Farmers got an update yesterday morning on a local watershed conservation project.
The Lake Mauvaise Terre Advisory Committee held a meeting at the University of Illinois Extension in Jacksonville to discuss the outreach program designed to reduce sediments and nutrient runoff in the watershed. About 30 people were in attendance, including several city council members.
Mike Baise, the director of the Midwest division of American Farmland Trust, says yesterday’s meeting is part of a two-year education and outreach effort to get interest in good farming practices in the watershed.
“We have not approached all the farmers in the watershed. We’ve approached some of the farmers in the watershed generally to see if they would be interested in an implementation grant in the future, and we’ve gotten very positive responses from several of the larger farmers, actually some of the smaller farmers who are at critical places in the watershed where there seems to be erosion, and it would be most impactful if we could get them involved,” Baise says.
Representatives from the state EPA were also at yesterday’s meeting.
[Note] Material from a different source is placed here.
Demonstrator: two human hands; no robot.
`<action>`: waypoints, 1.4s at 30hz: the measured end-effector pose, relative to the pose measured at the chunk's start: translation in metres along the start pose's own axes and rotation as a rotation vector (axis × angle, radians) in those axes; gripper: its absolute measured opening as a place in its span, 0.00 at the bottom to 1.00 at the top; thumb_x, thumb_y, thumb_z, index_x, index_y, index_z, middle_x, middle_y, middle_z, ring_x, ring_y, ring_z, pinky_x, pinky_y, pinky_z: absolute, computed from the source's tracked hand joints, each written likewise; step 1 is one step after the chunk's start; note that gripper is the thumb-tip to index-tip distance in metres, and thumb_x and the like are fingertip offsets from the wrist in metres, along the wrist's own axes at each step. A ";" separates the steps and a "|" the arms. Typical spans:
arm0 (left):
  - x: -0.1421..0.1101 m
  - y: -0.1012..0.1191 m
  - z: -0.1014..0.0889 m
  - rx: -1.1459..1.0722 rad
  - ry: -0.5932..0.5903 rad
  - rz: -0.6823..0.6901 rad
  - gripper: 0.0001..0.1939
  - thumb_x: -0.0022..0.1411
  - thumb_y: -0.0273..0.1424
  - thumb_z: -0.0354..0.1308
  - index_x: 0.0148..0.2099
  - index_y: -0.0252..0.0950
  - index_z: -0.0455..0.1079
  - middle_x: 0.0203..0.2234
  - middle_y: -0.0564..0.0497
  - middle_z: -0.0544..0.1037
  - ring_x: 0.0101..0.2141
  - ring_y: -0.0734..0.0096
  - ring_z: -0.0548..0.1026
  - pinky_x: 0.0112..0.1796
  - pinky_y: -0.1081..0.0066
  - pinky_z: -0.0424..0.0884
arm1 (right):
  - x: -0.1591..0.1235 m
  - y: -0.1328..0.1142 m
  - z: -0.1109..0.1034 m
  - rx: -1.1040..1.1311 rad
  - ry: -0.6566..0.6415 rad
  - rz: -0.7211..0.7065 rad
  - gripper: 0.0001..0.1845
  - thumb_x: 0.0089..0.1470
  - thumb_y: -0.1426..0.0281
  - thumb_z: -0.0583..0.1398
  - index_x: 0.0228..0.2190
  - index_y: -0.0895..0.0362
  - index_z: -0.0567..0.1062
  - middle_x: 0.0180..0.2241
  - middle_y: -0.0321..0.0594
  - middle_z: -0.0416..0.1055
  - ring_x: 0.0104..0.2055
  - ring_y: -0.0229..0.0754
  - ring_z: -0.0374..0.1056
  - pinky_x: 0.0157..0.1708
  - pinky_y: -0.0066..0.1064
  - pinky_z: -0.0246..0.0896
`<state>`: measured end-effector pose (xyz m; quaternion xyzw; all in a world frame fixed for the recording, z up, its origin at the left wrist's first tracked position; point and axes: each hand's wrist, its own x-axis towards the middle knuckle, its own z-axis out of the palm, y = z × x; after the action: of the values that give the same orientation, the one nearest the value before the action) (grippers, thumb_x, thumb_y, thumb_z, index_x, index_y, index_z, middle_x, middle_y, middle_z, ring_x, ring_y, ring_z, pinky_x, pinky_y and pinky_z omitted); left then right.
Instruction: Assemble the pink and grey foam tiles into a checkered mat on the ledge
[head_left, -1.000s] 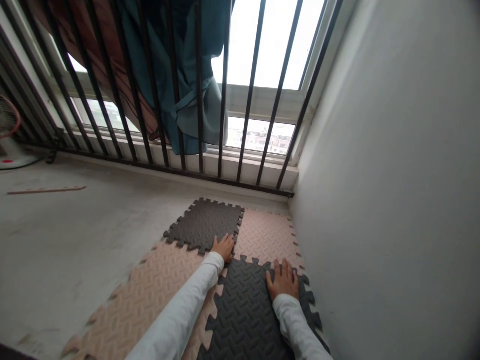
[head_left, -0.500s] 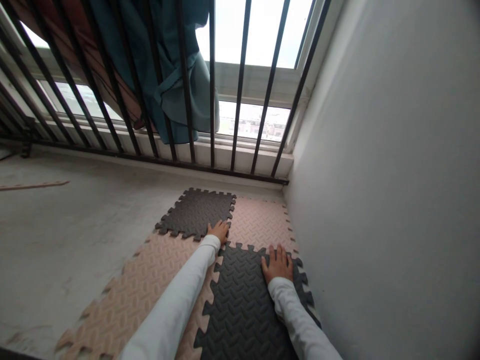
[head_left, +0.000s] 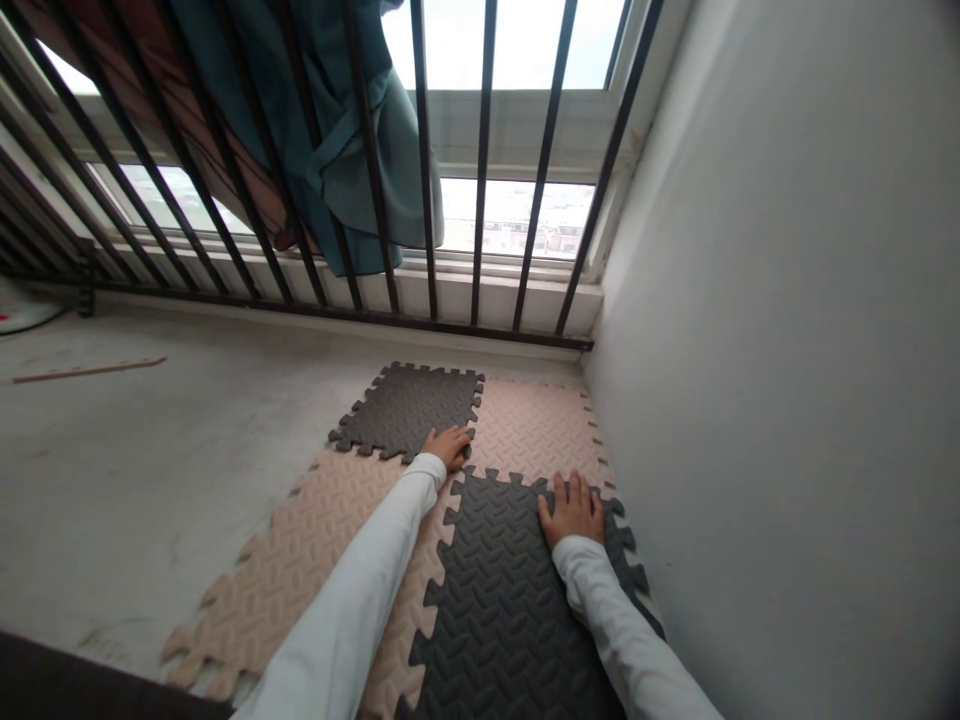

Baise says the watershed project is getting EPA funding in the form of a “319 grant” to foster further discussion with landowners.
“In a future grant, what we want to do is apply for funding so that we can actually go in the watershed and put some dollars on the land that would be considered soil-saving structures, that when you have a rain event that it would hold the soil in place,” he says.
The Lake Mauvaise Terre watershed includes about 21-thousand acres.
Baise says when soil runs off of farmer property in the watershed, it usually runs into Lake Mauvaise Terre.
He notes the city’s investing more than three-million dollars in a dredging project, and unless something’s done to contain future watershed erosion, there will be another dredging project in several decades.
Alderman Mike Wankel spoke on behalf of the city at yesterday’s meeting and said it’s excited about the watershed project. Officials are working with the city to commit to 20 percent of the project cost.
Watershed project coordinator Larry Werries and former Jacksonville mayor Ron Tendick will appear on the July 7th edition of “What’s On Your Mind?” to talk more about the project.